- REQUIREMENT -
When you copy the listing, skip the images and return each line verbatim.

--- START ---

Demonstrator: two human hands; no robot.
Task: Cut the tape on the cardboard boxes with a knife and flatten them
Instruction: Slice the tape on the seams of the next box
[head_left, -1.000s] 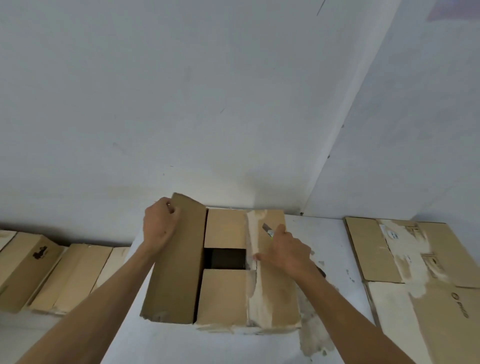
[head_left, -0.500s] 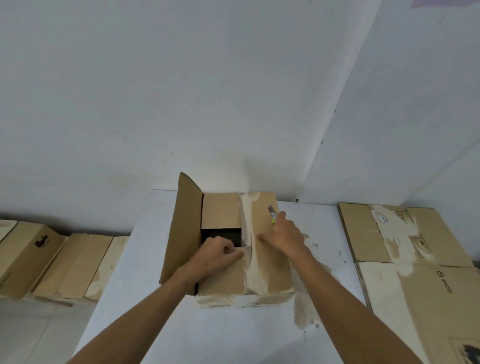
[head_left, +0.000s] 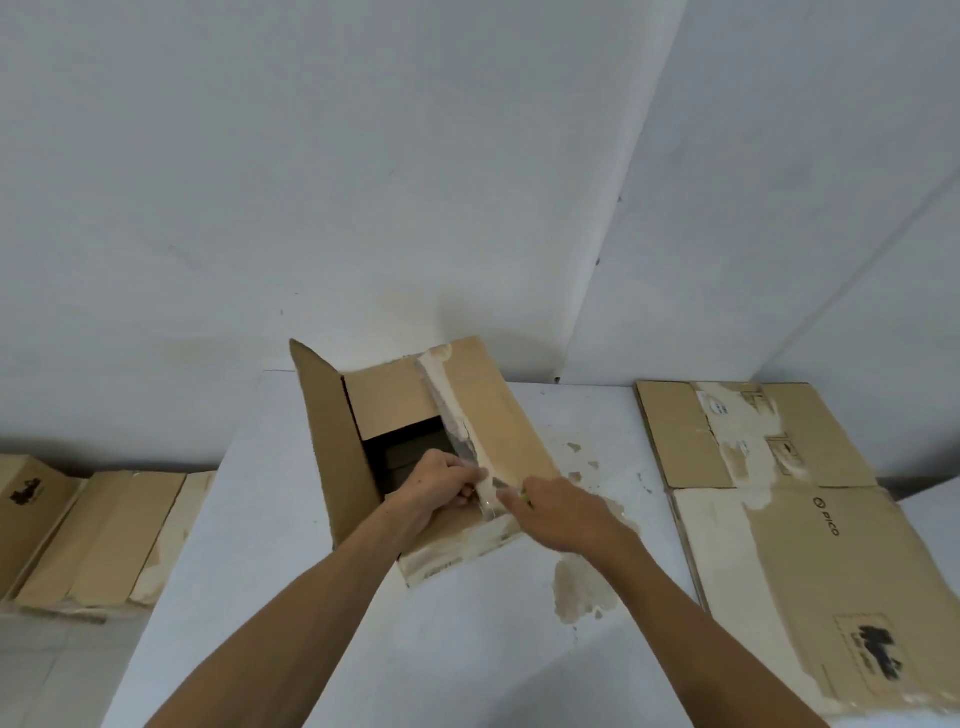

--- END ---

- SOLUTION BELOW -
Demonstrator: two human hands; no robot.
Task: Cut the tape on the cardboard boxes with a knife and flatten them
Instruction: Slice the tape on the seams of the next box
[head_left, -1.000s] 
[head_left, -0.500s] 
[head_left, +0.000s] 

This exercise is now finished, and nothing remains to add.